Genomic DNA of F. culmorum strain UK99 was sequenced on a 454 GS FLX+ (Roche Diagnostics Corporation) at the University of Liverpool. DNA was quantified using a Qubit 2.0 fluorometer (Life Technologies, Carlsbad, CA, USA). Genomic DNA (1.5 µg) was fragmented using a Covaris S2 focused ultrasonicator and used to prepare three fragment libraries with insert sizes of 300 to 800 bp, 3 kb and 8 kb. The 1,468,068 reads were assembled using Newbler to produce 223 scaffolds, which were further scaffolded using alignments to the closely related Fusarium graminearum strain PH-1. The remaining unplaced contigs above 2 kb were concatenated and called “chromosome 5” while contigs under 2 kb were joined and called “chromosome 6.” Both supercontig collections were joined with a 1,000-bp unknown bp “N” gap between each contig. Annotation was performed via Maker 2 (4) using FGENESH (5), AUGUSTUS (6), SNAP (7), and GeneMark (8), which predicted 12,537 genes. Expressed sequence tag (EST) evidence obtained by sequencing cDNA from four different fungal growth stages obtained under in vitro conditions was used to improve the annotation.

The draft assembly of UK99 is 41,928,875 bp in length with 1,062,015 gaps, although this includes chromosome 5 and chromosome 6 as pseudomolecules.
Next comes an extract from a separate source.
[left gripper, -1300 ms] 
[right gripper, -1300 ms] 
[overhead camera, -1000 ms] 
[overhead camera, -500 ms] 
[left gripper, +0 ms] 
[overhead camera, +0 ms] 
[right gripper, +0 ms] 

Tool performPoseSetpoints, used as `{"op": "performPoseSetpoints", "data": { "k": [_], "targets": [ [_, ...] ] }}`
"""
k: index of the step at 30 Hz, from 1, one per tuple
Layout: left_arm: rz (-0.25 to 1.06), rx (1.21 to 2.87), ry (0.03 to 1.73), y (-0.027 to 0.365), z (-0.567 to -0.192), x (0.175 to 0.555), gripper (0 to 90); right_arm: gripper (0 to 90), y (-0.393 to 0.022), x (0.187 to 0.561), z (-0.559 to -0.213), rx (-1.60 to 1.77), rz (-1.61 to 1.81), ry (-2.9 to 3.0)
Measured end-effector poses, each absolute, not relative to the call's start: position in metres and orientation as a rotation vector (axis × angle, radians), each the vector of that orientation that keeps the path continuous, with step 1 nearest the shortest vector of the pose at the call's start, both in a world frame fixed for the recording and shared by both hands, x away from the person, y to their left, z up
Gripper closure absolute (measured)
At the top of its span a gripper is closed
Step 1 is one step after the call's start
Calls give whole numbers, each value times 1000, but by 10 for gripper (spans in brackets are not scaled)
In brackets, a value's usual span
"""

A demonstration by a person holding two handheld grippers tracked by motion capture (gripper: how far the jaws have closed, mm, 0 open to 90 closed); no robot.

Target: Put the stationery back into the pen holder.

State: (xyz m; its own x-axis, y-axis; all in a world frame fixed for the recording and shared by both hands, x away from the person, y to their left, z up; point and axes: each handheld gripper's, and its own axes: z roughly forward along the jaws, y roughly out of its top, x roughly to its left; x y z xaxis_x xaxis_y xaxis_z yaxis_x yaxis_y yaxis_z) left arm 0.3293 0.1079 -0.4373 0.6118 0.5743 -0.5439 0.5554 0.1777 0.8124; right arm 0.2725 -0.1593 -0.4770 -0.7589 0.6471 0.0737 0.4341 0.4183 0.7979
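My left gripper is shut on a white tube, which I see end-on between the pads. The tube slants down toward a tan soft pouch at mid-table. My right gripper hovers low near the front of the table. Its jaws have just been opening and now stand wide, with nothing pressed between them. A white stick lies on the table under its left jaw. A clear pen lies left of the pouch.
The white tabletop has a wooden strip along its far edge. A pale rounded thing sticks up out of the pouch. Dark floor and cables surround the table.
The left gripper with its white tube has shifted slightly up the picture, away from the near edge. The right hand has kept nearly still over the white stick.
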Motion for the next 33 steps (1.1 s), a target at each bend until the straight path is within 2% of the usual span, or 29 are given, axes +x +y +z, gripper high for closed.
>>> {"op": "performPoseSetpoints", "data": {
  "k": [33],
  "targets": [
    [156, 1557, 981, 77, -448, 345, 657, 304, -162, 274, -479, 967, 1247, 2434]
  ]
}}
Removal of all the unknown bases results in an assembly of 39,005,997 bp, which is 1,429,176 bp greater than the CS7071 assembly. Strain CS7071 lacks a gene annotation, unlike UK99. The UK99 genome annotation can be publicly accessed in a genome browser at http://pre.fungi.ensembl.org prior to its incorporation into the full Ensembl Fungi release. Ensembl Fungi also provides a community curation tool for the UK99 annotation available at http://cap.ensemblgenomes.org/Fculmorum. Researchers interested in having access to the community curation tool should contact the authors.
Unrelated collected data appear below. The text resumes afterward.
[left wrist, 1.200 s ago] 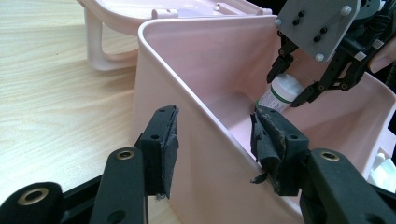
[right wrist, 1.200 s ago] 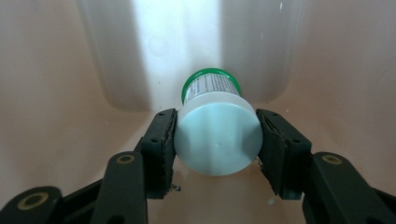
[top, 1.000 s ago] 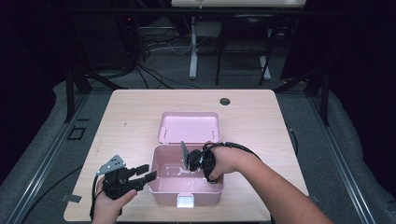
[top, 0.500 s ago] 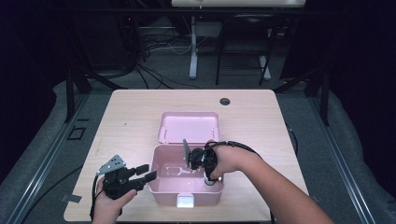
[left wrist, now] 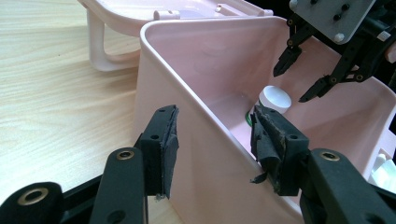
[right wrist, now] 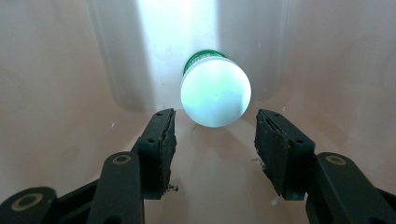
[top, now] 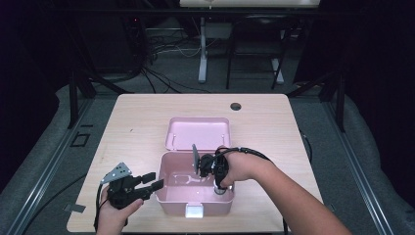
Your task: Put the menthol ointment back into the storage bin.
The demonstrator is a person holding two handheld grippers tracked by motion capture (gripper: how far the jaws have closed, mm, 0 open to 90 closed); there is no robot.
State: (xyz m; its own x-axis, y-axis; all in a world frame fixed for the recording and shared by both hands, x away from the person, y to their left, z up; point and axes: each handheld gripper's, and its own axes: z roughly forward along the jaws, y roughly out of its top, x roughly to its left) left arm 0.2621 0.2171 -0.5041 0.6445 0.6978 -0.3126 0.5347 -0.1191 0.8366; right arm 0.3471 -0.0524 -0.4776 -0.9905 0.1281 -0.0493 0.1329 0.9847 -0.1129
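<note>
Bottle (right wrist: pixel 215 92) with its white cap stands upright on the floor of the pink box (top: pixel 171 193), just ahead of your right gripper (right wrist: pixel 215 140), whose jaws stand wide and clear of the cap on both sides, nothing pressed between the pads. Your right hand (top: pixel 241 166) reaches in over the box's right rim with the gripper pointing steeply down into the right end. Your left gripper (left wrist: pixel 215 140) straddles the box's left wall, one jaw outside and one inside, with a gap on both sides, so it grips nothing. Box walls close you in tightly around the bottle; the open lid (top: pixel 198 132) lies flat behind, and bare table (top: pixel 137 122) spreads to the left.
</note>
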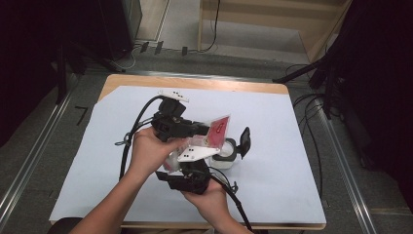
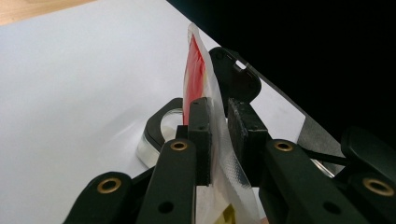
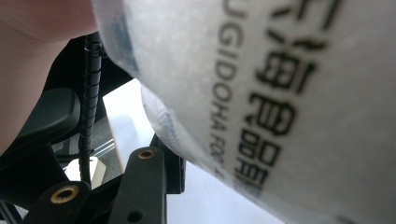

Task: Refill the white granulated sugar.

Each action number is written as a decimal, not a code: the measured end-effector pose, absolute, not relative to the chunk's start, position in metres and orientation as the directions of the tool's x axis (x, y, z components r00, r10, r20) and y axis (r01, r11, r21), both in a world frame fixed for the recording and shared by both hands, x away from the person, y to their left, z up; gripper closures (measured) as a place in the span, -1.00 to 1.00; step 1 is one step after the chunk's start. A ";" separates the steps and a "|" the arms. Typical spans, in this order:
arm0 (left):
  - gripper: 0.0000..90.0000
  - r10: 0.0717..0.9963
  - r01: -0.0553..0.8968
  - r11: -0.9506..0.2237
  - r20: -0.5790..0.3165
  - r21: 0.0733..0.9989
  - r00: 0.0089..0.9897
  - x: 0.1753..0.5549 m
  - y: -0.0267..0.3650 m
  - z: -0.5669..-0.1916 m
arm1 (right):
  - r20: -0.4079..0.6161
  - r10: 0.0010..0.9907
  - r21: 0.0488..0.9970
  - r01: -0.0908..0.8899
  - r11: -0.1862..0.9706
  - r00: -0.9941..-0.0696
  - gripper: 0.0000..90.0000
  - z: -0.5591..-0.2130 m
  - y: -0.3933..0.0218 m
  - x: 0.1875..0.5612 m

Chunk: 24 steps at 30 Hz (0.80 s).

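Observation:
A clear pouch (image 1: 218, 127) with a red top strip and black print is held up over the middle of the table. My left gripper (image 1: 202, 130) comes in from the left and is shut on it; in the left gripper view both pads pinch the thin pouch (image 2: 194, 74) on edge. My right gripper (image 1: 185, 163) holds the pouch's lower, fuller part from below. In the right gripper view the bulging pouch (image 3: 280, 93) lies against one black finger (image 3: 142, 182) and hides the other. Just beyond stands a glass jar (image 1: 227, 152) with its black flip lid (image 1: 245, 141) open.
A white sheet (image 1: 272, 146) covers the wooden table (image 1: 195, 83). The jar (image 2: 161, 128) and its raised lid (image 2: 236, 77) sit right behind the pouch. Black cables (image 1: 307, 112) lie on the floor to the right, and dark stands flank the table.

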<state>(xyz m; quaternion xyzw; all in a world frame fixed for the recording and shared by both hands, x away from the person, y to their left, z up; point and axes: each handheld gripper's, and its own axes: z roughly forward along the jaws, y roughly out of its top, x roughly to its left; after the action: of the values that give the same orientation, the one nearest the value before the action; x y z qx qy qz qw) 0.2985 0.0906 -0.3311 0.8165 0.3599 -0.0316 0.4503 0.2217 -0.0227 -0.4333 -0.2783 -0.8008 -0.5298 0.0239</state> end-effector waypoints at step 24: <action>0.78 0.557 0.614 -0.348 -0.370 0.709 0.743 0.299 0.090 -0.332 | 0.335 0.422 0.833 0.474 0.285 -0.842 0.41 -0.434 -0.023 0.222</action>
<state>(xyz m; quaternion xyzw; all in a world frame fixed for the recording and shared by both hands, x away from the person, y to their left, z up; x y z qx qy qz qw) 0.2985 0.0898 -0.3315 0.8203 0.3570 -0.0318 0.4457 0.2221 -0.0231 -0.4342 -0.2796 -0.8011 -0.5286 0.0246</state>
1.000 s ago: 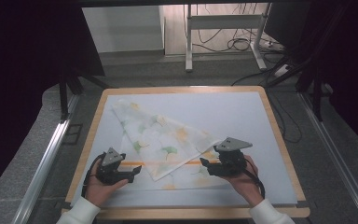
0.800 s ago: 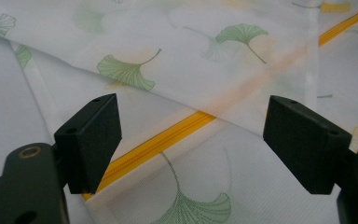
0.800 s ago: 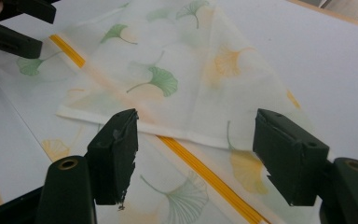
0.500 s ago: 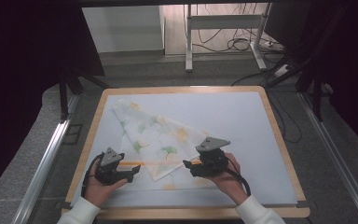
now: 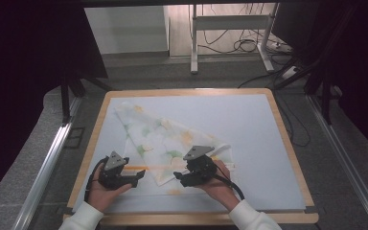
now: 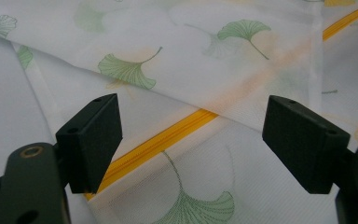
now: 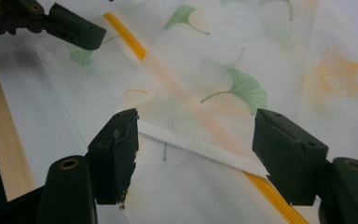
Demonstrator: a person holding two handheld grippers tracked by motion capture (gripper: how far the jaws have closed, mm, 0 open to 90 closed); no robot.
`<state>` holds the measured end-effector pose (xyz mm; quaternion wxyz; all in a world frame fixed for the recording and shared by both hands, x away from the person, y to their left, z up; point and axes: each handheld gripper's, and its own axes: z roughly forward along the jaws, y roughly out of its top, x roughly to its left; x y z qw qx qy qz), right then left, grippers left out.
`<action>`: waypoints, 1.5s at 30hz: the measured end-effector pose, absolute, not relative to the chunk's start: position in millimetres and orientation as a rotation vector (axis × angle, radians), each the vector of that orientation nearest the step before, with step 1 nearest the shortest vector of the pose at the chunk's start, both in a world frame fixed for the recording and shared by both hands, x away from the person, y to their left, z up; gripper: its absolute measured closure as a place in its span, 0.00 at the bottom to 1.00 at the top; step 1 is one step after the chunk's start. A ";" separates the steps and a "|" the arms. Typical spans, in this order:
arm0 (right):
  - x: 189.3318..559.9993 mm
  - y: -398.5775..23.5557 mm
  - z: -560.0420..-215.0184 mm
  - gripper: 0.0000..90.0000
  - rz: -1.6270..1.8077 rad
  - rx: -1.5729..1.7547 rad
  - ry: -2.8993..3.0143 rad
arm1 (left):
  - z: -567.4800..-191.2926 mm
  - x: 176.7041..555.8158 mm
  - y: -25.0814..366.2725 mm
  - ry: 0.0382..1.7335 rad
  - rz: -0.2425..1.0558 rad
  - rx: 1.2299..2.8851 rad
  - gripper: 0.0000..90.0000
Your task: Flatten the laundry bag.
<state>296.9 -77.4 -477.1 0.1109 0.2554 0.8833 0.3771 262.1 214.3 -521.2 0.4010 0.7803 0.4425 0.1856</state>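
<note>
While over the near part of the table (image 5: 278,143):
Cloth (image 5: 165,139): white, leaf print, yellow stripe (image 6: 168,137), folded, flat on the table mat.
Left gripper (image 5: 135,178): released, jaws wide apart over the stripe at the cloth's near left edge.
Right gripper (image 5: 178,178): released, jaws astride the folded corner (image 7: 200,144), not gripping it.
Grippers: near each other, facing, apart.

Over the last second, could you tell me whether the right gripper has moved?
Yes. The right gripper has slid left across the cloth, away from the table's right wooden rim and closer to the left gripper; its jaws are open.
</note>
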 end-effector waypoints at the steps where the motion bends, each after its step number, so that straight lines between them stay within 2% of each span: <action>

The availability of the draft genomic sequence for an F. culmorum strain collected from a wheat field in Southern England in 1998 will allow comparative analyses with historic and recently collected isolates of the same and related species from different climatic regions to improve our understanding of how the F. culmorum gene repertoire adapts to different environments, niches and plant hosts.